The court held that making an exception for Ms. Elauf to wear the scarf would not have caused Abercrombie undue hardship.

 
But checking the stock market this week there is little “hardship” on the company’s bottom line.
 
We, the over size 10 and female set, have the power to stop this behavior, and Forbes Magazine has our backs on this one.

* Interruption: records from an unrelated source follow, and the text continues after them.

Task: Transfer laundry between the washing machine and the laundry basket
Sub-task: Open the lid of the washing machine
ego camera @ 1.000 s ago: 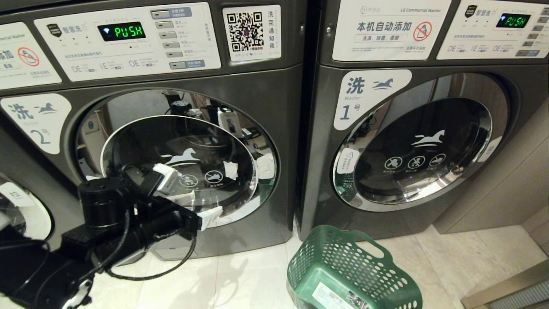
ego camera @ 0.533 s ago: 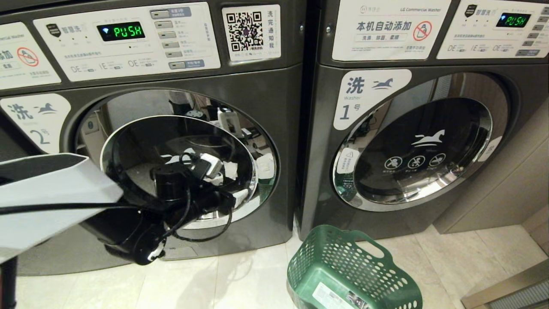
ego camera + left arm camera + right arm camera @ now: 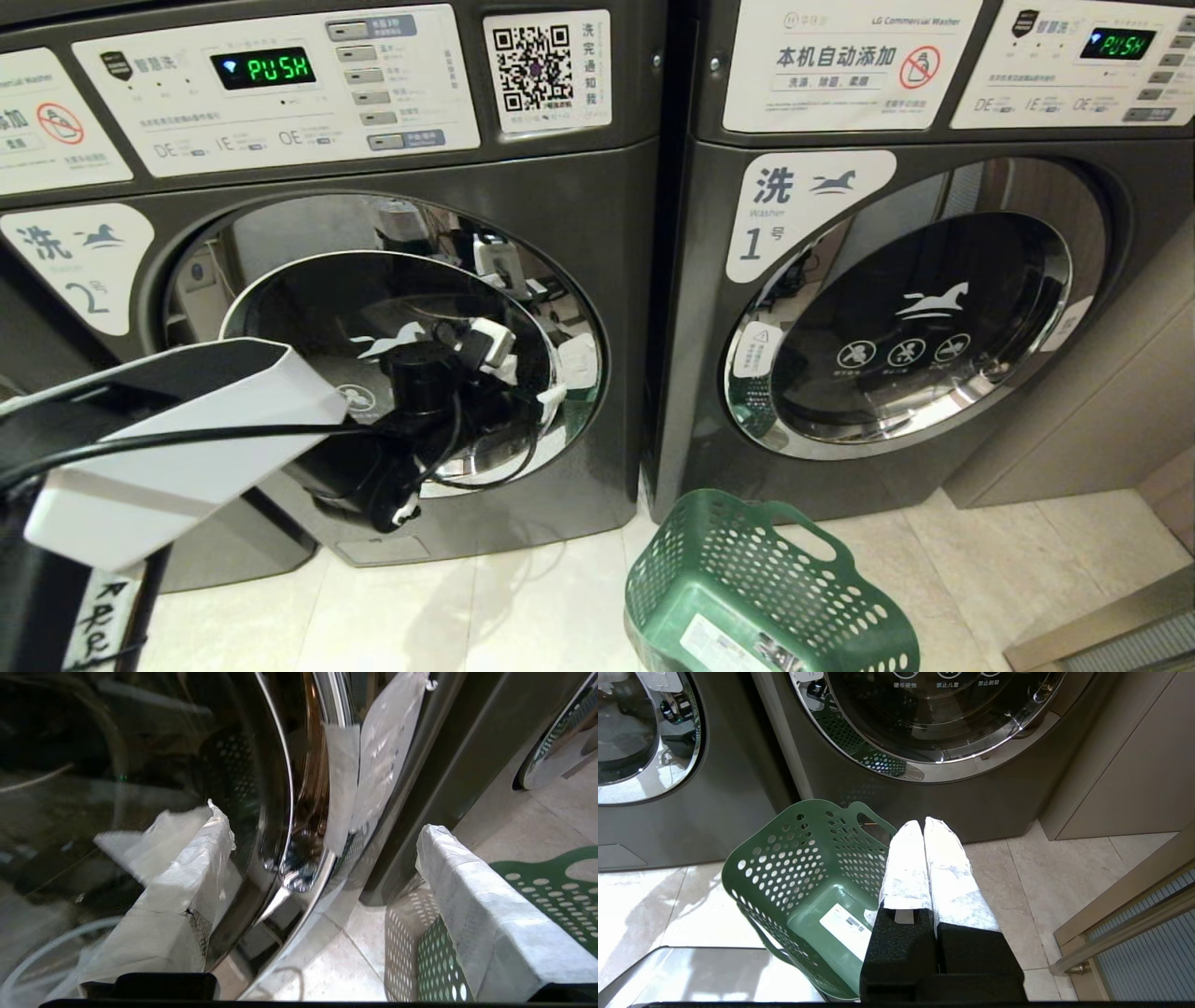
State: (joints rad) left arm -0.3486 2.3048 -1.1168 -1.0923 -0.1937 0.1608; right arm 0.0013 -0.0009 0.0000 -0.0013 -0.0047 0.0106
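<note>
The washing machine (image 3: 597, 233) marked 2 stands with its round chrome-rimmed door (image 3: 392, 345) closed, its display reading PUSH in green. The left tool (image 3: 527, 387) is up against the right-hand part of that door, near the chrome rim, with the left arm reaching in from the lower left of the head view and a black cable looping under the wrist. In the left wrist view its two white-wrapped fingers (image 3: 187, 882) stand spread wide apart with nothing between them; one lies in front of the dark glass, the other (image 3: 472, 914) in front of the machine's grey front panel and the floor, and the chrome rim (image 3: 299, 858) of the door runs through the gap. Whether either finger touches the door cannot be told. The laundry basket (image 3: 738, 569) sits on the pale tiled floor (image 3: 551, 607) in front of the gap between the two machines, nearer the one marked 1 (image 3: 896, 308), tipped so that its opening faces toward the robot; a white label shows on its inner bottom. No laundry shows in the basket, and none can be made out through the dark glass of either door. The right tool (image 3: 924, 858) hangs above the floor just beside the basket's rim, its white-wrapped fingers pressed together on nothing. The door of the machine marked 1 is also closed.
</note>
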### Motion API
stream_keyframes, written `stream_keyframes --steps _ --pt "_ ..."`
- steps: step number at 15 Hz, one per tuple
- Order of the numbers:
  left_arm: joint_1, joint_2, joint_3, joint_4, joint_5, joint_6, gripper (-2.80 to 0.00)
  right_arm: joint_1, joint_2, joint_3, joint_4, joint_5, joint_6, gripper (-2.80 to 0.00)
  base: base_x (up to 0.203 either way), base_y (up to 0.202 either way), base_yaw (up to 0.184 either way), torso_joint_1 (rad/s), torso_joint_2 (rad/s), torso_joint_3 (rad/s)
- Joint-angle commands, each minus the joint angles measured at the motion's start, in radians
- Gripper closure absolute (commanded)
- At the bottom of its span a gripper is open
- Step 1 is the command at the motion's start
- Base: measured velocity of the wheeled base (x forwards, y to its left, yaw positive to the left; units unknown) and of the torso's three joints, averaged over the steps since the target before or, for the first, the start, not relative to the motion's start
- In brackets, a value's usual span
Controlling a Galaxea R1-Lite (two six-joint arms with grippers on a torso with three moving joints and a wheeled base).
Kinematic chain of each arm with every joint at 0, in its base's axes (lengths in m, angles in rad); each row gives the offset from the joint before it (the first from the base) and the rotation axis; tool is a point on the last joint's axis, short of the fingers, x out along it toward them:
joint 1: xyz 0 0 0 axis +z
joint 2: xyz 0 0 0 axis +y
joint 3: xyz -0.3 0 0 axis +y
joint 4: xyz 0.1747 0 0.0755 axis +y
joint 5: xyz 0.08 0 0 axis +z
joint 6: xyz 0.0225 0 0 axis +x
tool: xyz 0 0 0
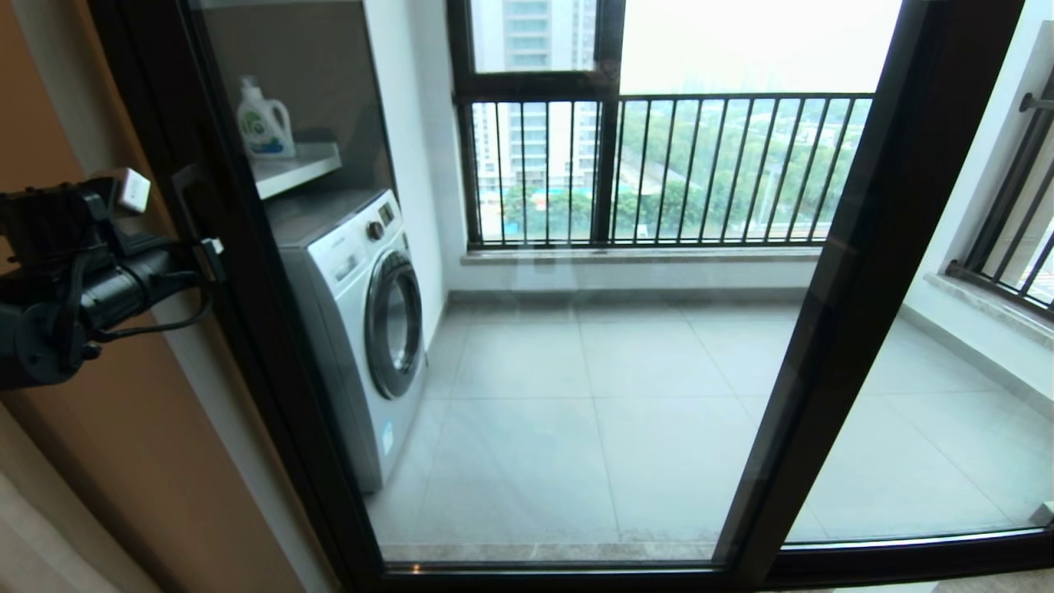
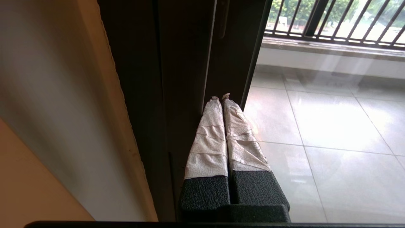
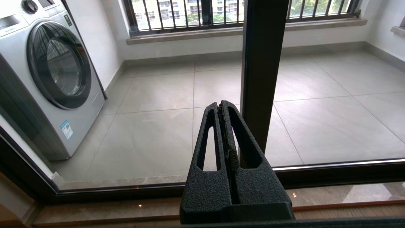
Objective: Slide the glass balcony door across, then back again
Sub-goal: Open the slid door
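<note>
The glass balcony door (image 1: 527,329) stands across the opening, its handle-side upright hard against the door jamb (image 1: 132,346) at the left edge of the doorway, its other upright overlapping the fixed glass panel (image 1: 930,395) at the right. The left gripper (image 2: 221,96) has its jaws pressed together, holding nothing, the taped tips resting at the upright just below the short bar handle (image 2: 223,19). The right gripper (image 3: 221,104) hangs low before the middle upright (image 3: 262,63), jaws likewise closed on nothing and touching no frame.

Judging by the closed door, the step in hand is the first slide. To do it well, the left jaws should catch the handle or the edge of the upright squarely, then push steadily along the track towards the right edge of the doorway, keeping the force level with the rail so the frame does not bind. Closed tips can slip off smooth metal, so a firm seat behind the handle matters before any push.

Counted: one sliding door, one handle, one fixed panel, two grippers, one washing machine (image 1: 362,321), one detergent bottle (image 1: 265,119) on one shelf (image 1: 292,169)
</note>
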Motion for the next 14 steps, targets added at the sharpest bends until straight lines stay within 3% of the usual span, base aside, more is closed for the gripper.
stream_keyframes --steps 1,7,11,14 --pt "-0.020 -0.044 0.007 -0.006 -0.005 -0.003 0.00 0.000 0.001 0.012 -0.001 0.000 0.000 0.00 0.000 0.000 0.000 0.000 0.00 0.000" --pt "-0.093 -0.110 0.023 -0.004 -0.003 -0.008 0.00 0.000 0.001 0.012 -0.001 0.000 0.000 0.00 0.000 0.000 0.000 0.000 0.00 0.000" --pt "-0.075 -0.162 0.073 -0.005 -0.005 -0.009 0.00 0.000 0.001 0.012 -0.001 0.000 0.000 0.00 0.000 0.000 0.000 0.000 0.00 0.000" --pt "-0.008 -0.170 0.071 -0.006 -0.008 -0.009 0.00 0.000 0.001 0.012 -0.001 0.000 0.000 0.00 0.000 0.000 0.000 0.000 0.00 0.000"
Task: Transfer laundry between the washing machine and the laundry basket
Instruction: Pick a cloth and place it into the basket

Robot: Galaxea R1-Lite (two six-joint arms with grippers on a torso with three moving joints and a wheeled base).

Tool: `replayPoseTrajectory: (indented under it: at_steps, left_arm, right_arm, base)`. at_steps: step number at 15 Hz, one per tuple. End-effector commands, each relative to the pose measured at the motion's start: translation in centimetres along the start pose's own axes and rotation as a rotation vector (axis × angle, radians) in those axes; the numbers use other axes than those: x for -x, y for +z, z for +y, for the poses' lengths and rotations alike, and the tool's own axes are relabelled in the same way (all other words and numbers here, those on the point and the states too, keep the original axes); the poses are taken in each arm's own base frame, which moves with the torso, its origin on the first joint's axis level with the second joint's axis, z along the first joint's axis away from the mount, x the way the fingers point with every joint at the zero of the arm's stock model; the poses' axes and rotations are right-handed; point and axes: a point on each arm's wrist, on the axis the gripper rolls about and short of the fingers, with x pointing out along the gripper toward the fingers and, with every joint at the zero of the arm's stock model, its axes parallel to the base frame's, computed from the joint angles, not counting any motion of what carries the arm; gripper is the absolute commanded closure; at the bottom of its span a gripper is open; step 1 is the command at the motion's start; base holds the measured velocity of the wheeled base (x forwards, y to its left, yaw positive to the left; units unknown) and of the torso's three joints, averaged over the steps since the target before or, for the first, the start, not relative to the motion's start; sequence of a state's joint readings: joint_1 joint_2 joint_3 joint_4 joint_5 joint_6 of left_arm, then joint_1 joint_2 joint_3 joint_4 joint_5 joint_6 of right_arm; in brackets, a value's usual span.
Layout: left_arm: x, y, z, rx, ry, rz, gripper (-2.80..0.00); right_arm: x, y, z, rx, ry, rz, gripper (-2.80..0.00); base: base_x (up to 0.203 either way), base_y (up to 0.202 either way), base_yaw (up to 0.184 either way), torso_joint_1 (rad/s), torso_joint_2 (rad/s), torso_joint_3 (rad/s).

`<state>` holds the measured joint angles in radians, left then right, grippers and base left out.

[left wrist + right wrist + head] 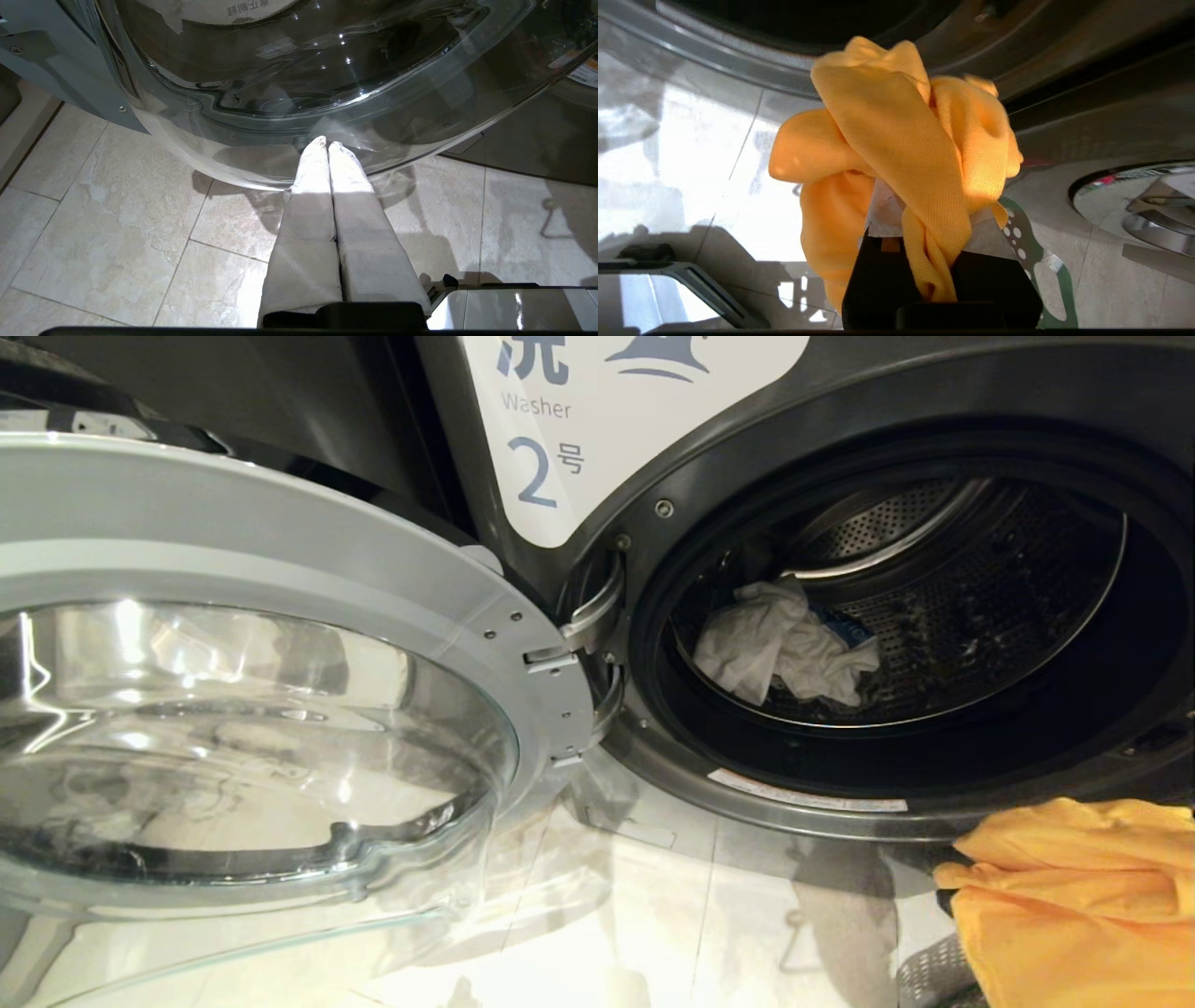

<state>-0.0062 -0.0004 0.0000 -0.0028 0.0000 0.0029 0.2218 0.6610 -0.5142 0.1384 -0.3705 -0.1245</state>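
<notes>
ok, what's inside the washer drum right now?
A crumpled white cloth lies in the perforated steel drum, with a blue item mostly hidden behind it. The drum's near floor is hidden by the door seal.

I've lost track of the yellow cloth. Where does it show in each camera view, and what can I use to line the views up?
Head view: the yellow cloth is at the lower right corner, below the washer opening.
Left wrist view: not in it; only the glass door, floor and left gripper.
Right wrist view: centre, bunched in the right gripper.
Shared landmark: the tiled floor in front of the washer.
</notes>
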Motion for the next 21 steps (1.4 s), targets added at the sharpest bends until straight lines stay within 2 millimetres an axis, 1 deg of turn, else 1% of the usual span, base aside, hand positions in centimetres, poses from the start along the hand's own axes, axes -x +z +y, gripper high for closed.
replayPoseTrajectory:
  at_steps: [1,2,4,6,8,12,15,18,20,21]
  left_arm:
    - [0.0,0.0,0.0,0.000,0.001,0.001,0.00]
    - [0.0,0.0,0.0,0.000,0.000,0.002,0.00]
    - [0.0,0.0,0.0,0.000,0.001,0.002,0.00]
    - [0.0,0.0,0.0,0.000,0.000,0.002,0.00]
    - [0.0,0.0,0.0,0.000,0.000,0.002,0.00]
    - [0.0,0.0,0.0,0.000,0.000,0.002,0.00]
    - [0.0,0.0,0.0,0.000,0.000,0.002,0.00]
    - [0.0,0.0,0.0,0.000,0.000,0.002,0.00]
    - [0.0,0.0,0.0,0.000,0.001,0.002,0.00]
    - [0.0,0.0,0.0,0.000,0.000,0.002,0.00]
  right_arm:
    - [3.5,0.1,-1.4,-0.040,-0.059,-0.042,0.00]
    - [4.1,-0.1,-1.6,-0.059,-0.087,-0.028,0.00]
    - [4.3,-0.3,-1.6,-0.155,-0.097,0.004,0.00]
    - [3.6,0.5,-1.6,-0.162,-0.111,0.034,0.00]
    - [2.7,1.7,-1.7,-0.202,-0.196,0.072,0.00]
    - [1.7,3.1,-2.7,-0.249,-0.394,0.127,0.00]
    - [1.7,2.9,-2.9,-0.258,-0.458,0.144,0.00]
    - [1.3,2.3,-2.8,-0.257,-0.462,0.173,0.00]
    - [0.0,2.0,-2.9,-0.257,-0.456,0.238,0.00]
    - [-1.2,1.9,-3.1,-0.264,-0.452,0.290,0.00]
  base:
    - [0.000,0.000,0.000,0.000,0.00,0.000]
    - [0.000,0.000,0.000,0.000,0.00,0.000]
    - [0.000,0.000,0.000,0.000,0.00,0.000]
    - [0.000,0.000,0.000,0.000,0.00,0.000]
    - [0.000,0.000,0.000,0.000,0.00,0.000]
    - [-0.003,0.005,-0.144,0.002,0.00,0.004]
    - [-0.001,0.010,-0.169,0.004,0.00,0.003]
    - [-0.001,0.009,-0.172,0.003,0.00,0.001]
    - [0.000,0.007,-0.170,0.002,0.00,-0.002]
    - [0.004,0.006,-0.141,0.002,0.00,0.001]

From its March blog “The Real Reason Women Shop More Than Men”:

“The real reason is sobering.  In virtually every society in the world, women have primary care-giving responsibilities for both children and the elderly (and often, just about everybody else in-between). In this primary caregiving role, women find themselves buying on behalf of everyone else in their lives,” Forbes writes. “The list is long: in addition to buying for themselves, women buy on behalf of husbands, partners, kids, colleagues, adult children, friends, relatives, elderly parents, in-laws, their businesses and even their kids’ friends, to name just a few.  If somebody, somewhere needs a gift, chances are there’s a woman thinking about it; tracking it down; wrapping it; making sure it’s accompanied by a personal message and then arriving to the person on the appointed day.”
 
That’s one hefty footprint on the ledger, especially if we change the color from black to red.
 
So let me just take this opportunity to remind Jeffries of the classic Momism, “If you don’t have anything nice to say, don’t say anything at all.”